VARESE Subiscono un’aggressione al mese, i vigili di Varese. E’ quanto denuncia il Sulpm, sindacato di polizia locale, chiedendo trattamento pari alle forze dell’ordine nel giorno del lutto al braccio per i fatti di Milano.
Ieri, per un giorno, gli agenti cittadini hanno messo da parte rancori e screzi interni per dare un segnale unitario ai colleghi di Milano, colpiti dal tragico incidente dell’altra sera quando un’auto pirata ha travolto e ucciso un agente della polizia municipale. I varesini hanno voluto esprimere la loro solidarietà con le bandiere a mezz’asta al comando di via Sempione, ma anche viaggiando con le coccarde sul cruscotto delle auto di servizio e svolgendo il proprio turno di servizio con la fascetta nera al braccio.
Una decisione unanime arrivata anche per lanciare un segnale forte alle istituzioni a tutti i livelli: «Ci vuole un po’ di rispetto per noi e per quello che facciamo», dice Alex Conte, rappresentante sindacale di Varese: «Da parte dei cittadini ma anche delle istituzioni. Invece ci hanno appena tolto il risarcimento per le aggressioni subite durante il servizio, che resta un diritto di polizia e carabinieri».
Anche loro però si trovano spesso a fronteggiare situazioni che decisamente non sono facili da gestire, e, soprattutto, che non di rado si concludono con lividi e ferite per i malcapitati agenti. Lo scorso autunno aveva fatto clamore la notizia dei due vigili aggrediti da un passante in via Veratti mentre stavano facendo la multa a un automobilista; per uno degli agenti era finita con una prognosi di dieci giorni. Oggi si scopre che non si trattava di un episodio sporadico.
L’ultimo della serie risale ai giorni prima di Natale. In via Dandolo due agenti in borghese hanno beccato una signora che utilizzava abusivamente il parcheggio degli invalidi con un permesso contraffatto. «L’hanno aspettata, si sono identificati e l’hanno fermata per multarla e sequestrare il tagliando», racconta Conte.

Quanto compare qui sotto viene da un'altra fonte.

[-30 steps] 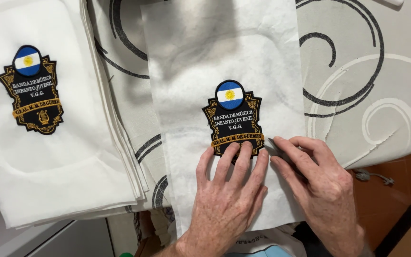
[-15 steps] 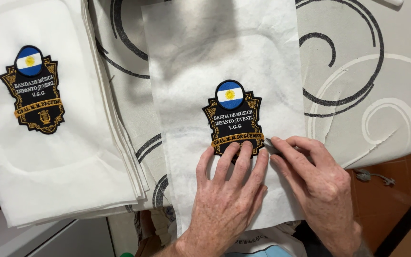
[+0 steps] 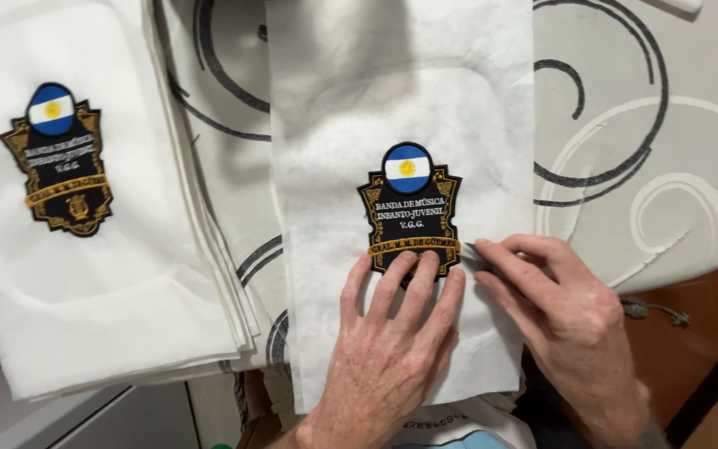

La signora però non ha reagito bene: «Ha strattonato e scazzottato uno di loro, poi gli ha strappato di mano la radio».
La scontrosa quarantenne è stata infine fermata e multata, nonché denunciata all’autorità giudiziaria sia per la falsificazione che per l’aggressione, ma intanto un altro vigile varesino ha finito il turno con contusioni varie. «Quello che è successo capita di norma una volta al mese – spiega il sindacalista – Come nel caso di Milano, è colpa della follia della gente, ma la gente non fa distinzioni di divisa e i vigili meritano la stessa tutela garantita alle altre forze di polizia».
Condivide l’assessore alla Polizia Locale, Carlo Piatti, che però non ha grandi margini di intervento: «Sono episodi che non dovrebbero accadere del tutto, soprattutto ai vigili. La legge li equipara ai dipendenti comunali anche se loro sono chiamati a stare in prima linea per garantire la sicurezza dei cittadini. Per avere strumenti di tutela come le forze dell’ordine ci vuole un cambiamento normativo».